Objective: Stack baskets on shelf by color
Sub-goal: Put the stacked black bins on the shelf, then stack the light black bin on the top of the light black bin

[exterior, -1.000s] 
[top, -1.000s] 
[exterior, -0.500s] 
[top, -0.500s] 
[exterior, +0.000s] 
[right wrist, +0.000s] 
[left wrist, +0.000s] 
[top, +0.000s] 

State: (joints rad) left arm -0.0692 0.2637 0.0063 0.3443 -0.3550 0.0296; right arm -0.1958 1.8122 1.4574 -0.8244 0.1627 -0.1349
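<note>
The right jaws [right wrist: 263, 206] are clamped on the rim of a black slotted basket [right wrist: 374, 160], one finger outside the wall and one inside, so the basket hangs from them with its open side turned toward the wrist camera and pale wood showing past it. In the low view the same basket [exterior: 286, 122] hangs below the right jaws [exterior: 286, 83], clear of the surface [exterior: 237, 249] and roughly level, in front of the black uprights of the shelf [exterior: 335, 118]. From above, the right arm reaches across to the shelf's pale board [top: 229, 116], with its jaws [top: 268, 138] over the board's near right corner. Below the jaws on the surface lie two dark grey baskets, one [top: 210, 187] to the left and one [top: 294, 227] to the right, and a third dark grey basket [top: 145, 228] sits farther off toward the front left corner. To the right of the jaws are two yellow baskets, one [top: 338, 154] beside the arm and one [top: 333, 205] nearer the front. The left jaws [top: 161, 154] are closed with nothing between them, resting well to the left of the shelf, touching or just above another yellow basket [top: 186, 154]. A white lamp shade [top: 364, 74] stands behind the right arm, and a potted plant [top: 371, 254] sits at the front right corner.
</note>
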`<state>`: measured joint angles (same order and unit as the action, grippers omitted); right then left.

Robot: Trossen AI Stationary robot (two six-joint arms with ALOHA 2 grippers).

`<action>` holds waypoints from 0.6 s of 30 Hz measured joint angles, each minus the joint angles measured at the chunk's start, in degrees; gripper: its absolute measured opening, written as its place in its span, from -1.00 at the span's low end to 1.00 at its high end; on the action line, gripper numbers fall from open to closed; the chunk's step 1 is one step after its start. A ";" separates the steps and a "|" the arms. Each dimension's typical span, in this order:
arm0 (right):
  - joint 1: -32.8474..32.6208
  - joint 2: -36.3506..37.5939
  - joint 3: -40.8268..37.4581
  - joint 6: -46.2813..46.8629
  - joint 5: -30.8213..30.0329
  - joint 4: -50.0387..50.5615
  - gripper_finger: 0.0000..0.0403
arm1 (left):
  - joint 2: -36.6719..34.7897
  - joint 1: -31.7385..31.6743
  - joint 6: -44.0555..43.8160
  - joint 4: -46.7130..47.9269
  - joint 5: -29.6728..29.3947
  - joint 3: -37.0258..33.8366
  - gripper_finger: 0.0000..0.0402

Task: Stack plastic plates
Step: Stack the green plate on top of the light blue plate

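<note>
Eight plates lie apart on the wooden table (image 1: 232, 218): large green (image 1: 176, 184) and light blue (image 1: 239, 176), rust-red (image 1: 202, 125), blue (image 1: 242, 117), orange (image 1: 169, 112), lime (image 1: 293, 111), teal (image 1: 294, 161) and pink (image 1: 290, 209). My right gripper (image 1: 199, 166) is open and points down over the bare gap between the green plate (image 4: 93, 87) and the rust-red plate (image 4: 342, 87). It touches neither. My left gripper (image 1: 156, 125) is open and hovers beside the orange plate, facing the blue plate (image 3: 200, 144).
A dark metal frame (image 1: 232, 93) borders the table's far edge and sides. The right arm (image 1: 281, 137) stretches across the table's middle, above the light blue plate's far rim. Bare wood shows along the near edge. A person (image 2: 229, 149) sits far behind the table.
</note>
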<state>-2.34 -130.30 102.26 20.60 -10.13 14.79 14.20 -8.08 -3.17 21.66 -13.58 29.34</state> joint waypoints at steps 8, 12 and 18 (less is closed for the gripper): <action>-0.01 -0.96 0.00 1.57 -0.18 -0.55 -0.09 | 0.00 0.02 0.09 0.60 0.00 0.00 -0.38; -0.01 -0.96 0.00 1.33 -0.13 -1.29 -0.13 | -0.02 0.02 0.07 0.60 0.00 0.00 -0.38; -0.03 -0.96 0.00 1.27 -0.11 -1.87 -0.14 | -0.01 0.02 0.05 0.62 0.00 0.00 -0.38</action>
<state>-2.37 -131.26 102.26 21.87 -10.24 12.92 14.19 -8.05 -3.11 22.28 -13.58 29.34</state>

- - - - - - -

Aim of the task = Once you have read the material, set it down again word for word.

Exercise solution =
Objective: Stack baskets on shelf by color
Sub-goal: Put the stacked black bins on the shelf, then stack the light black bin on the top of the light black bin

[exterior, -1.000s] 
[top, -1.000s] 
[exterior, -0.500s] 
[top, -0.500s] 
[exterior, +0.000s] 
[right wrist, +0.000s] 
[left wrist, +0.000s] 
[top, +0.000s] 

State: (joints rad) left arm -0.0692 0.2637 0.0063 0.3443 -0.3550 0.0296; right arm -0.1958 1.8122 1.4574 -0.8244 0.1627 -0.1349
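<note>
The right jaws [right wrist: 263, 206] are clamped on the rim of a black slotted basket [right wrist: 374, 160], one finger outside the wall and one inside, so the basket hangs from them with its open side turned toward the wrist camera and pale wood showing past it. In the low view the same basket [exterior: 286, 122] hangs below the right jaws [exterior: 286, 83], clear of the surface [exterior: 237, 249] and roughly level, in front of the black uprights of the shelf [exterior: 335, 118]. From above, the right arm reaches across to the shelf's pale board [top: 229, 116], with its jaws [top: 268, 138] over the board's near right corner. Below the jaws on the surface lie two dark grey baskets, one [top: 210, 187] to the left and one [top: 294, 227] to the right, and a third dark grey basket [top: 145, 228] sits farther off toward the front left corner. To the right of the jaws are two yellow baskets, one [top: 338, 154] beside the arm and one [top: 333, 205] nearer the front. The left jaws [top: 161, 154] are closed with nothing between them, resting well to the left of the shelf, touching or just above another yellow basket [top: 186, 154]. A white lamp shade [top: 364, 74] stands behind the right arm, and a potted plant [top: 371, 254] sits at the front right corner.
</note>
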`<state>`: measured joint angles (same order and unit as the action, grippers omitted); right then left.

Robot: Trossen AI Stationary robot (two six-joint arms with ALOHA 2 grippers).

`<action>` holds waypoints from 0.6 s of 30 Hz measured joint angles, each minus the joint angles measured at the chunk's start, in degrees; gripper: its absolute measured opening, written as its place in its span, from -1.00 at the span's low end to 1.00 at its high end; on the action line, gripper numbers fall from open to closed; the chunk's step 1 is one step after its start. A ";" separates the steps and a "|" the arms. Each dimension's typical span, in this order:
arm0 (right):
  - joint 1: -32.8474..32.6208
  - joint 2: -36.3506..37.5939
  - joint 3: -40.8268..37.4581
  - joint 6: -46.2813..46.8629
  - joint 5: -30.8213..30.0329
  - joint 4: -50.0387..50.5615
  - gripper_finger: 0.0000..0.0403
arm1 (left):
  - joint 2: -36.6719..34.7897
  - joint 1: -31.7385..31.6743
  - joint 6: -44.0555..43.8160
  - joint 4: -46.7130..47.9269
  - joint 5: -29.6728..29.3947
  - joint 3: -37.0258..33.8366
  - gripper_finger: 0.0000..0.0402

Task: Stack plastic plates
Step: Stack the green plate on top of the light blue plate

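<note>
Eight plates lie apart on the wooden table (image 1: 232, 218): large green (image 1: 176, 184) and light blue (image 1: 239, 176), rust-red (image 1: 202, 125), blue (image 1: 242, 117), orange (image 1: 169, 112), lime (image 1: 293, 111), teal (image 1: 294, 161) and pink (image 1: 290, 209). My right gripper (image 1: 199, 166) is open and points down over the bare gap between the green plate (image 4: 93, 87) and the rust-red plate (image 4: 342, 87). It touches neither. My left gripper (image 1: 156, 125) is open and hovers beside the orange plate, facing the blue plate (image 3: 200, 144).
A dark metal frame (image 1: 232, 93) borders the table's far edge and sides. The right arm (image 1: 281, 137) stretches across the table's middle, above the light blue plate's far rim. Bare wood shows along the near edge. A person (image 2: 229, 149) sits far behind the table.
</note>
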<state>-2.34 -130.30 102.26 20.60 -10.13 14.79 14.20 -8.08 -3.17 21.66 -13.58 29.34</state> joint waypoints at steps 8, 12 and 18 (less is closed for the gripper): <action>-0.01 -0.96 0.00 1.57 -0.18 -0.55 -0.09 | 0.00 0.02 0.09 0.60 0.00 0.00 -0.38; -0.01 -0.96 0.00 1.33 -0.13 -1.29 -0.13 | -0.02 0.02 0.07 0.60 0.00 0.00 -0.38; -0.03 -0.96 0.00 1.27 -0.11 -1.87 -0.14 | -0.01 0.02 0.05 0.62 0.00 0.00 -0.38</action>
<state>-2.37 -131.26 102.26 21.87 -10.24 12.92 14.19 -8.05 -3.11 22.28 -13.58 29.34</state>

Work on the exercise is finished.